Exercise instructions. Give an exact copy of the data that follows, but none of its pictures.

[Opening Data provided section]

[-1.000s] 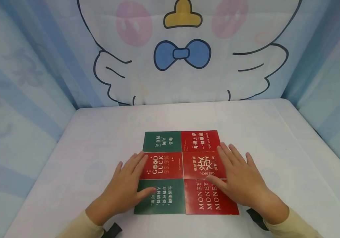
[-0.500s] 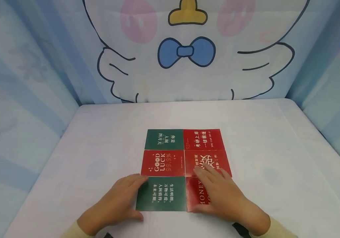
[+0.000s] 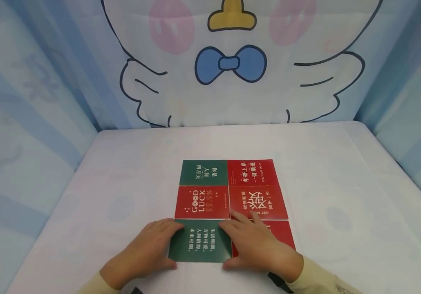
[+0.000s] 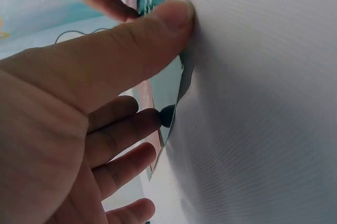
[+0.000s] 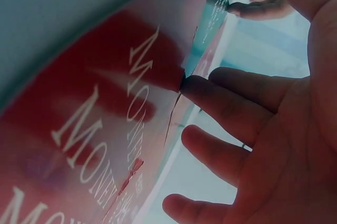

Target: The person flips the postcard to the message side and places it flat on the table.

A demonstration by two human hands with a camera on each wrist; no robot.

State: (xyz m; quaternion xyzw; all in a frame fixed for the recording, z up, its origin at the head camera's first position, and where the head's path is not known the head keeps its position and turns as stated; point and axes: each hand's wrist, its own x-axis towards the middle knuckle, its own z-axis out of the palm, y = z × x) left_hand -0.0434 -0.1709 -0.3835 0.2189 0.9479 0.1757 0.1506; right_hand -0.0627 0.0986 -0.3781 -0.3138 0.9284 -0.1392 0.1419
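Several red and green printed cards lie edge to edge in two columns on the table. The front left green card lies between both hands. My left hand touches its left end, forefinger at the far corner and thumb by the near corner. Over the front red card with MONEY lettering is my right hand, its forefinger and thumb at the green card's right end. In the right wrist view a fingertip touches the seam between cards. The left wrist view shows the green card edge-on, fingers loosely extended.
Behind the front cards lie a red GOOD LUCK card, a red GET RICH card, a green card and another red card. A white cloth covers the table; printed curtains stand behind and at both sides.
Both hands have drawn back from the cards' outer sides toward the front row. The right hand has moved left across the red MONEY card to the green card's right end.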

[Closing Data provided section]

Result below.
[-1.000s] 
[-0.500s] 
[+0.000s] 
[+0.000s] 
[+0.000s] 

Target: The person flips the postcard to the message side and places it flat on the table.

A demonstration by two human hands with a camera on each wrist; no robot.

State: (xyz m; quaternion xyzw; all in a frame fixed for the recording, z up, its origin at the head camera's first position, and where the head's path is not known the head keeps its position and turns as stated; point and axes: each hand's wrist, its own x-axis towards the middle knuckle, its own z-axis out of the palm, y = z × x) left_hand -0.0434 -0.1709 -0.3835 0.2189 0.9479 0.1757 0.1506; right_hand -0.0627 0.0986 -0.3781 -0.3138 0.9284 -0.1392 0.1419
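Several red and green printed cards lie edge to edge in two columns on the table. The front left green card lies between both hands. My left hand touches its left end, forefinger at the far corner and thumb by the near corner. Over the front red card with MONEY lettering is my right hand, its forefinger and thumb at the green card's right end. In the right wrist view a fingertip touches the seam between cards. The left wrist view shows the green card edge-on, fingers loosely extended.
Behind the front cards lie a red GOOD LUCK card, a red GET RICH card, a green card and another red card. A white cloth covers the table; printed curtains stand behind and at both sides.
Both hands have drawn back from the cards' outer sides toward the front row. The right hand has moved left across the red MONEY card to the green card's right end.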

That concludes the exercise.